Update on scoliosis in children and adolescents

January 1, 2010

Scoliosis is a relatively common childhood disorder that can affect infants, children, and adolescents.

Key Points

Scoliosis is a relatively common childhood disorder that can affect infants, children, and adolescents. Scoliosis is typically considered a deformity of the spine in the coronal or frontal plane; however, spinal deformities are complex and include deviations not only in the frontal but also in the sagittal and transverse planes.1 Understanding the unique pathoanatomy of scoliosis has led to the development of innovative techniques and technologies designed to correct or counteract deforming influences on the spine.


Scoliosis can be categorized in terms of age of onset and etiology. The most common form of scoliosis is idiopathic scoliosis; as the name implies, its etiology is unknown. Scoliosis that is a manifestation of other diseases such as cerebral palsy or muscular dystrophy is termed neuromuscular scoliosis. Congenital spinal anomalies typically arise in utero and may involve failure of formation (hemivertebra) or failure of segmentation (block vertebra); these anomalies may result in more complex congenital scoliosis or kyphosis.

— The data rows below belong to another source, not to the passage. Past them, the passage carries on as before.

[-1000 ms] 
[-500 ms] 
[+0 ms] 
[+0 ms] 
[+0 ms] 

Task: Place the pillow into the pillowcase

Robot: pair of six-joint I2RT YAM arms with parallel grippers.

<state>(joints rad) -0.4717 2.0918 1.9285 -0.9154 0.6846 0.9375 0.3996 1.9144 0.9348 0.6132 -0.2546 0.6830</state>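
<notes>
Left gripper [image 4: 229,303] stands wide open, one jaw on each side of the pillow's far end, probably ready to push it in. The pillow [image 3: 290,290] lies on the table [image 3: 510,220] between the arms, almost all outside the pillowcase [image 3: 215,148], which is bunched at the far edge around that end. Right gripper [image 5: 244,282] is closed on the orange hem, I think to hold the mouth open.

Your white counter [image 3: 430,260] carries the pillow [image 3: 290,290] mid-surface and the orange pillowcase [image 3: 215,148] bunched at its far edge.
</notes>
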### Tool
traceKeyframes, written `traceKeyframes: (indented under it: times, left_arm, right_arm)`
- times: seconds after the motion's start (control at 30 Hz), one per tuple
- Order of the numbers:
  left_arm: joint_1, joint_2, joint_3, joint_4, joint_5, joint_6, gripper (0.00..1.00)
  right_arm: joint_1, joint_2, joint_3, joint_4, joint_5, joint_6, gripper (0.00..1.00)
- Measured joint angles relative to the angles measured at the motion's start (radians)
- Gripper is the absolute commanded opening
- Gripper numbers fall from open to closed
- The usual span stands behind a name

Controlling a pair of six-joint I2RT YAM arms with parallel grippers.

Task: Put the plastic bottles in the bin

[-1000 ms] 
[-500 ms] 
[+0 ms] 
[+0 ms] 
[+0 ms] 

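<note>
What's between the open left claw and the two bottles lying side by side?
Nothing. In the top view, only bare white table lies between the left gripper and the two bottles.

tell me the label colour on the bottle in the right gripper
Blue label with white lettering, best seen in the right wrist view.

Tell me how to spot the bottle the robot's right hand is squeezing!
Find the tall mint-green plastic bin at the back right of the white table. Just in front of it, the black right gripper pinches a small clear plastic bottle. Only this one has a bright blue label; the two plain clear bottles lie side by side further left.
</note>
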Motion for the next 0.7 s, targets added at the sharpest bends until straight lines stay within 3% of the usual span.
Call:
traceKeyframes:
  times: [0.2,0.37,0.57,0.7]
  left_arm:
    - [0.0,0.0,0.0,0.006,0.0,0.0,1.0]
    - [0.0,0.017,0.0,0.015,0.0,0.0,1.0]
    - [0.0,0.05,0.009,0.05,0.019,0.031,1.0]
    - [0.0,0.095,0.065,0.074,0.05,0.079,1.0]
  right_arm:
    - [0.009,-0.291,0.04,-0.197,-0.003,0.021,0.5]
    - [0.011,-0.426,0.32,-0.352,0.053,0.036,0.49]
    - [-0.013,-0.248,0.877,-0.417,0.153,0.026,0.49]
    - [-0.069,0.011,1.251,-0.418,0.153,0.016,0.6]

Congenital spinal deformities may present early in the newborn period or sometimes as late as adolescence and may also include chest abnormalities such as fused ribs.

Typically, the term early onset scoliosis is used to describe scoliosis of any etiology that presents before the patient is 5 years of age and late onset scoliosis is used for scoliosis diagnosed when the patient is older than 5 years.


Scoliosis is diagnosed primarily through a physical examination, typically when the physician views the patient from behind. Asymmetries at the waistline or flank area and shoulder prominence are typical findings in patients with scoliosis. The Adam's forward bend test is the most common means to evaluate scoliosis, with rotation of the trunk the usual finding. Referral to an orthopedist is typically warranted when a patient's trunk rotation or rib prominence on physical exam exceeds 5° by scoliometer measurement. A curve documented by radiograph with a reliably measured scoliosis of 20° in a growing child or adolescent also warrants a referral. In light of the epidemic of obesity among US children and adolescents, special care must be taken in the office to assess the overweight or obese adolescent for scoliosis because physical exam findings may be subtle.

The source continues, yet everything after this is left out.